In a public apology, in an interview Friday with NBC's Brian Williams, the President said that Judge Sotomayor used a "poor choice of words" when in a 2001 interview at Berkeley, she responded to the Sandra Day O'Connor quote "a wise old man and a wise old woman would reach the same conclusion when deciding case". Sotomayor put her own spin on the former Justice's famous quote by saying, "I would hope that a wise Latina woman with the richness of her experiences would more often than not reach a better conclusion than a white male who hasn't lived that life."
On the contrary, I believe Judge Sotomayor made an excellent choice of words. Not because they are acceptable-they certainly are not; but rather because they accurately represent how she feels about racial equality. To determine if her statement is racist, reverse the subjects and see how you feel after re-reading her quote: "I would hope that a wise white male with the richness of his experiences would more often than not reach a better conclusion than a Latina female who hasn't lived that life." Any white male nominee who made a statement like that would have already withdrawn his name from nomination.
If this was an isolated quote or incident, one may be able to accept the President's glossing over of her so-called "poor choice of words"; however Sotomayor has repeatedly shown that to her, racial preference trumps fairness. In the well-publicized Ricci vs. DeStefano case, eighteen white New Haven, Connecticut firefighters' tests were discarded and their promotions denied because no African-Americans passed the test. Frank Ricci, a 34-year old dyslexic firefighter who worked extra-hard to pass the test, subsequently brought a reverse-discriminati on case against the city. When Judge Sotomayor, sitting on the 2nd U.S. Circuit Court of Appeals heard the case, she wrote an opinion against it.
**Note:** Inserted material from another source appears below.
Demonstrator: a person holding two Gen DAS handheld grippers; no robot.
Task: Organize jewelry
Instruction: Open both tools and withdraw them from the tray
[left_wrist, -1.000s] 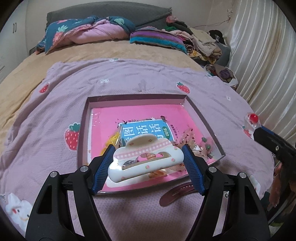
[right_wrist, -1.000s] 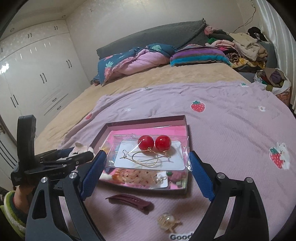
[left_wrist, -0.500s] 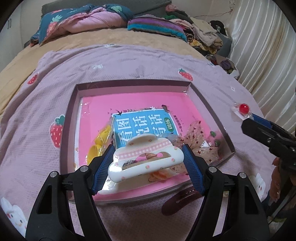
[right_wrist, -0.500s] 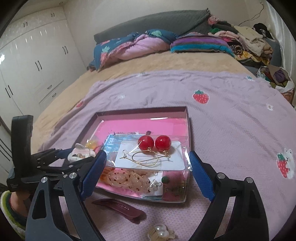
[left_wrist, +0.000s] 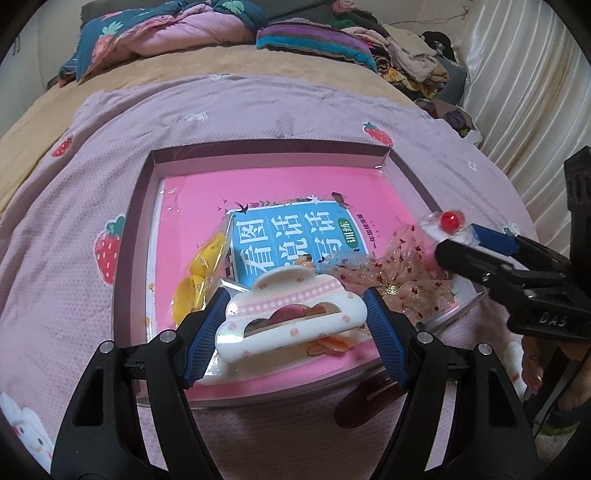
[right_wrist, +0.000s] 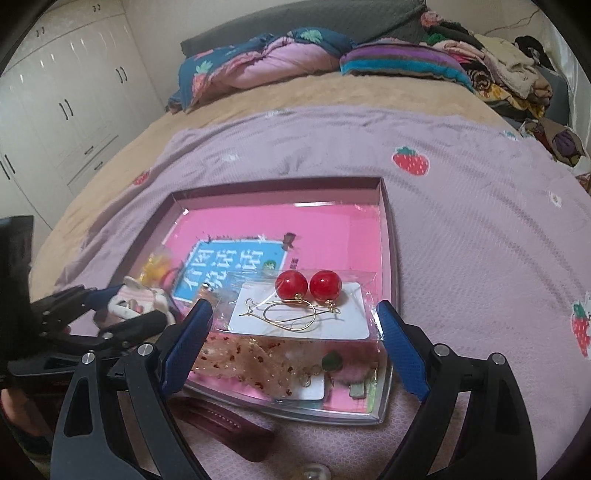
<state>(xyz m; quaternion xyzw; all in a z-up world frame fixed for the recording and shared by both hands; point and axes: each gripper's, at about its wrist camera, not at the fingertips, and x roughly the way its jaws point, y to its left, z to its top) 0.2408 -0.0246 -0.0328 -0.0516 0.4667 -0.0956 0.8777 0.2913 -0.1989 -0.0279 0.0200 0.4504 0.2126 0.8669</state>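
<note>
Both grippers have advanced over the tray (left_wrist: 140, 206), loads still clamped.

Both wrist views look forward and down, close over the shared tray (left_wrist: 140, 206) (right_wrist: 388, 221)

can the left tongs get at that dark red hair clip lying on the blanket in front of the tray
Probably not yet. The left tongs are shut on the white cloud hair claw, so they are full. The dark red hair clip itself lies uncovered beside the tray.

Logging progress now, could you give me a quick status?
Left gripper shut on cloud hair claw. Right gripper shut on earring packet. Both over tray.
</note>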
Fellow 2nd Circuit Court Judge Jose Cabranes remarked that Sotomayor's, "opinion contains no reference whatsoever to the constitutional claims in the case." In what may be the biggest irony in the case, the very court that she is planning to join, may overturn the case before she is even confirmed.
Sotomayor claims her underprivileged upbringing and adversity of growing up in the South Bronx have given her the empathy that she will need on the bench. Ironically, firefighter Frank Ricci also grew up in the South Bronx just a few blocks from her. Yet when it came to the color of Ricci's skin, her empathy was only for those with a certain heritage. The court is supposed to be impartial and unbiased. Sotomayor has certainly conducted voir dire, subsequently eliminating those in the jury pool who may show a bias or prejudice instead of carefully weighing the facts. This is the most basic duty of a jury and the judge. Why won't Judge Sotomayor apply the same standard of impartiality to herself that she requires of a jury pool?
Texas Senator John Cornyn, who sits on the Judiciary Committee, said about Sotomayor's revised Justice O'Connor quote, "The American ideal is that justice is colorblind." Dr. Martin Luther King made a similar statement during the Civil Rights era when he said people should "not be judged by the color of their skin but by the content of their character."
The ultimate insult is that President Obama is asking the American people to turn a blind eye on Judge Sotomayor's appointment to the High Court. He has characterized the cries for Sotomayor's withdrawal from nomination as, "nonsense." Mr. President, what is utter nonsense is asking La Justitia-Lady Justice to remove her 500 year-old blindfold and ignore impartiality.